■ Problem to solve
Please set down the line that contains "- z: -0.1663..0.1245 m" and every line below it through the last, exactly as written, with no other lines.

■ Material provided
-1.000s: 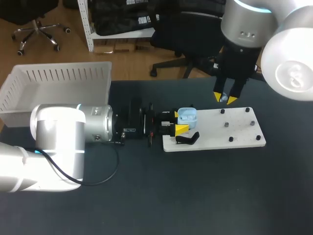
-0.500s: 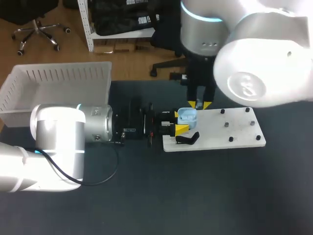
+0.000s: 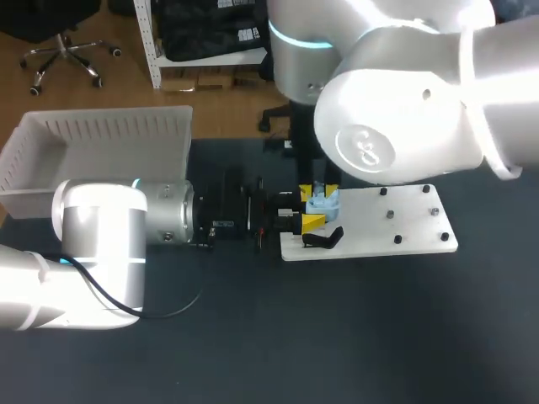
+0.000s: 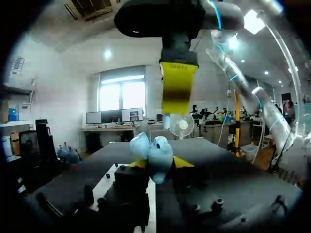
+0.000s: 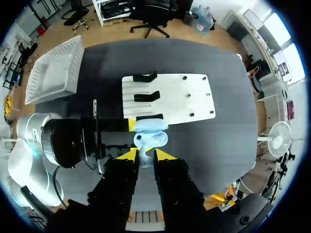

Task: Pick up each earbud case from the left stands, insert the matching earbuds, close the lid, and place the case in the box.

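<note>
The right wrist view gave the only clear look at the right tool (image 5: 146, 155). Its yellow tips were closed on a pale earbud (image 5: 144, 159) directly above the blue case (image 5: 151, 134), whose lid stood open. Contact between earbud and case could not be confirmed. In the head view the bulk of the right arm covered most of this tool, and only its tips showed at the far side of the case.

The left wrist view showed the case from the side, gripped between the left tool's (image 4: 160, 163) two tips, with one right finger (image 4: 177, 87) coming down onto it from above. The head view confirmed this grip. The left tool (image 3: 309, 209) held the case at the left end of the white board (image 3: 413, 231).

Dark worktop (image 3: 337, 337) lay open on the near side and to the right of the board. The white bin (image 3: 101, 135) sat at the far left edge, well apart from the case.

A black stand (image 3: 324, 238) stood just beside the case on the near side. Two more stands (image 5: 145, 77) and several small pegs (image 3: 392, 215) occupied the rest of the board. The left arm lay along the worktop, between the board's left end and the bin.
</note>
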Robot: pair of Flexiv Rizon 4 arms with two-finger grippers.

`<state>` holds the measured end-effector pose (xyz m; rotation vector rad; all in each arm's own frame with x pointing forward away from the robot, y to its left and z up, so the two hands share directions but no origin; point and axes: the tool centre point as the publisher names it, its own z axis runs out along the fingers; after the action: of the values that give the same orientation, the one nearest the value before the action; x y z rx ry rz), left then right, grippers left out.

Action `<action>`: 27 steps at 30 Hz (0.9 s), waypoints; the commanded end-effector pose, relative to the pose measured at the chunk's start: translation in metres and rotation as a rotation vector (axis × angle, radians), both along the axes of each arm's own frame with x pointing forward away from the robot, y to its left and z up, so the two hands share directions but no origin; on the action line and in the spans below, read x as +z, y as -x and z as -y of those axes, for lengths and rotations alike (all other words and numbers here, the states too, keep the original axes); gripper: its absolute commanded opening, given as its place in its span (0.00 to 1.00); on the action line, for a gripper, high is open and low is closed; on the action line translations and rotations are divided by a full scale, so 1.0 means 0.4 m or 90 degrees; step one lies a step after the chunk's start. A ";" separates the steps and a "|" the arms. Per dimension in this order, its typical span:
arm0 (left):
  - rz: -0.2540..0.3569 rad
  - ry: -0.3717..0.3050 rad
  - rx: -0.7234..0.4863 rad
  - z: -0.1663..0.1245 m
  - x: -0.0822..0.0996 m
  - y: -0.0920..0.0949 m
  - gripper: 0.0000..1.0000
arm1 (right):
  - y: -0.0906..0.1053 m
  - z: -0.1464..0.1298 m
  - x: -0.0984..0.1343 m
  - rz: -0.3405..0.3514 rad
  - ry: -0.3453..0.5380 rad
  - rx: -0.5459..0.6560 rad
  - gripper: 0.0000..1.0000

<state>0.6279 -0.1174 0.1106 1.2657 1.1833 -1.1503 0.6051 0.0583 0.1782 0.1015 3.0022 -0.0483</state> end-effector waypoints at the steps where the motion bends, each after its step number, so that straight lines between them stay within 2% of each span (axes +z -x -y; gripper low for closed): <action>1: 0.002 0.002 0.005 0.001 -0.002 0.005 0.00 | 0.007 -0.006 -0.008 0.005 0.002 0.001 0.00; 27: 0.002 0.002 0.005 0.001 -0.002 0.005 0.00 | -0.002 -0.001 -0.029 0.008 -0.006 0.015 0.00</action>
<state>0.6280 -0.1175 0.1106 1.2657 1.1835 -1.1502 0.6061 0.0605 0.1677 0.0650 2.9925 -0.0367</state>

■ Output of the exercise
  - z: -0.1663..0.1245 m
  - x: -0.0822..0.0996 m
  - y: -0.0920..0.0949 m
  - gripper: 0.0000..1.0000
arm1 (right):
  - y: -0.0906..0.1053 m
  - z: -0.1464..0.1298 m
  - x: -0.0984..0.1343 m
  - rz: -0.3405..0.3514 rad
  - ry: -0.3453..0.5380 rad
  - rx: -0.5459..0.6560 rad
  - gripper: 0.0000..1.0000

<state>0.6279 -0.1174 0.1106 1.2657 1.1833 -1.1503 0.6051 0.0583 0.1782 0.1015 3.0022 -0.0483</state> end-effector waypoints at the steps where the motion bends, each after its step number, so that straight lines between them stay within 2% of each span (axes +z -x -y; gripper low for closed): <action>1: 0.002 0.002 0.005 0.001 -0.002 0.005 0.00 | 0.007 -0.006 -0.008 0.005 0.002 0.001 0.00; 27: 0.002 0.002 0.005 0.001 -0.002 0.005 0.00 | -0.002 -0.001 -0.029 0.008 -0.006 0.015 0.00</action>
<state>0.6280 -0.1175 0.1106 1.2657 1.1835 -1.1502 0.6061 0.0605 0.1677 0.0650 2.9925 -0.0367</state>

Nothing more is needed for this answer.